20s: I do yoga so I can be better in bed
30s: I do yoga so I can get out of bed
Jeff Bezos inches closer to becoming Pitbull
Reese’s Peanut Butter Cups are my birthstone.
What’s the biggest problem you have with your name?
My biggest problem?
Me: “Hi, I’m Marcus. Nice to meet you.”
Business people: “Hi, Marcus. Do you go by Mark?”
Me: “No. If I did then don’t you think I’d introduce myself as that?”
Some people aren’t just missing a screw the whole toolbox is gone
We now live in an age where we rely on technology for even mundane tasks.
Think about it.
Some of you likely need GPS to find your backyard.
her: who’s ur favorite vampire
me: that one on Sesame Street
her: he doesn’t count
me: i assure u he does, Jen
*returns shopping cart*
“When I’m in Heaven I wonder if God will seat me to His right or His left?”
My doctor says I’m a hypochondriac.
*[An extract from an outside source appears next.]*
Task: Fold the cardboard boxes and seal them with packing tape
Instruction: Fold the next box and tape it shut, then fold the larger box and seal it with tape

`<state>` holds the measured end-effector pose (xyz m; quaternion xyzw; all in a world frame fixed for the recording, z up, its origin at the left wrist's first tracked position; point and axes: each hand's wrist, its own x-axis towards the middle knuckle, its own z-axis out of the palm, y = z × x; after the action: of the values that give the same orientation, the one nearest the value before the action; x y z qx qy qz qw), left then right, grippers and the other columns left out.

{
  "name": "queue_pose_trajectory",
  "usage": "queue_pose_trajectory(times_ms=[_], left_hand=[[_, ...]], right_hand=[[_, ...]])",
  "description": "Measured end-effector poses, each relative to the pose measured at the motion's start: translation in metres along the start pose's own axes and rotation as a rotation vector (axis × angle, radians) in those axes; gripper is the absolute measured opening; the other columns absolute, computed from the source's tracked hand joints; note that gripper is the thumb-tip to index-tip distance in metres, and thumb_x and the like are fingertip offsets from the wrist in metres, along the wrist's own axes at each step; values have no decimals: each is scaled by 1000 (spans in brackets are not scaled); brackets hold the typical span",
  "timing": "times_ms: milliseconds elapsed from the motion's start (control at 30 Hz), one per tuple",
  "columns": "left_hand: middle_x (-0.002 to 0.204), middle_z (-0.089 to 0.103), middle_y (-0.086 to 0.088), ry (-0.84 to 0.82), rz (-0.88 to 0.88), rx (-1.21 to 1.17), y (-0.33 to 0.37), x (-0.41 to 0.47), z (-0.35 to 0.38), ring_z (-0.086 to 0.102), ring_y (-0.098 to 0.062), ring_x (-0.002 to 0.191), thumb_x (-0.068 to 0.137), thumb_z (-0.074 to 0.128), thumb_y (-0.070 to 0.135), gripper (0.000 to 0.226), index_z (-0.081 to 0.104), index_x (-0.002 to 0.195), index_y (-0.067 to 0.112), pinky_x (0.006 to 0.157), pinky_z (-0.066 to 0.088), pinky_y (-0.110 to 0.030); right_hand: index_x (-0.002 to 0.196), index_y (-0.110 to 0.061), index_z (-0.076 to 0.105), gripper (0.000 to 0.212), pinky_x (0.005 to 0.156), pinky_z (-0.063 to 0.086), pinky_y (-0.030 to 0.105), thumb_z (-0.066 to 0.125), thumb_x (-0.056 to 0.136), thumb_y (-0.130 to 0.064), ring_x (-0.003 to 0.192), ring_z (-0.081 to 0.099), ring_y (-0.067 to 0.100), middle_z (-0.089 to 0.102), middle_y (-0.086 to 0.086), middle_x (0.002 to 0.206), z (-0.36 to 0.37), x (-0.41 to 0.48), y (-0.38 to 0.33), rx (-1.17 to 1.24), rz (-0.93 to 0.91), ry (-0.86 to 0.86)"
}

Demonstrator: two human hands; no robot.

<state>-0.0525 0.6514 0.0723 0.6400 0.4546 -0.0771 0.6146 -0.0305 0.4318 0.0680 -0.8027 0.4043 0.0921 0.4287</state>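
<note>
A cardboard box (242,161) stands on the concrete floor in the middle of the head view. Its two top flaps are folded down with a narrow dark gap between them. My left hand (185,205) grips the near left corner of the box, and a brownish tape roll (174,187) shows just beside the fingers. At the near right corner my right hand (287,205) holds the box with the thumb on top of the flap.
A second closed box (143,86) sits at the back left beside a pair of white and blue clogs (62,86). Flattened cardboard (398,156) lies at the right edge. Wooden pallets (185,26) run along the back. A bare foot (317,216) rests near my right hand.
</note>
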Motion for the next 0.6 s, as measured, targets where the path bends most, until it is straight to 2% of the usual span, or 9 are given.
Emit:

Is that any way to speak to a woman who’s probably dying?
*Getting pulled over*
Me: I knew we should have Uber’d
My dog: *stopping the car* Jus be cool
[planning vacation]
Alexa, show me extradition treaties
I’ve broken all my New Year’s Resolutions so now I’m moving on to laws of nature.
I’m a social vegan, I don’t like meet.
[job interview]
Him: What’s your greatest strength?
Me: I’m very independent.
Him: …
Me: …
Him: …
Me: Tell him, Mom.
Mom: He is!
Haunted Houses this year are just gonna have the news on.
I put a Justin Bieber’s song as my alarm tone and it works wonders cuz I wake up before it goes off so I don’t have to listen to that shit.
6 months ago I started a journey to transform my body to prove that anything was possible. You have to want it. You have to wake up everyday and put in the work and thats why I haven’t started.
The overwhelming majority of haunted stuff happens in hallways and stairways, which is why a studio apartment is the best choice ghost-wise.
Me: Have fun on your date.
Son: What if she drinks too much, or gets high?
Me: You really aren’t my kid are you?
Her: Who was your first love?
Me: Debbie.
H: What was she like?
M: She was little.
H: Are you talking about snacks?
M: [mouth full] Maybe.
What in the hell is “disposable income”?
Dear people with resolutions,
Please bring all your unwanted.. bread, junk food, soda, drugs, and alcohol to my house. Thanks.
[inventing trees]
Angel: what purpose do they serve?
God: they give us oxygen. Also cats like to climb em
Angel: can they climb back down?
God [inventing the fire dept]: they cannot
I sleep with my clothes on and one eye open. Not because I’m scared, but my zipper is broken and I’ve had too much botox on one side.
Independence Day was basically aliens blew shit up and then we gave them a copy of Windows and won the war.
Lego: Build your own goddamn toys.
U talkin 2 me?
Fun trick: Swap guacamole with wasabi, then watch.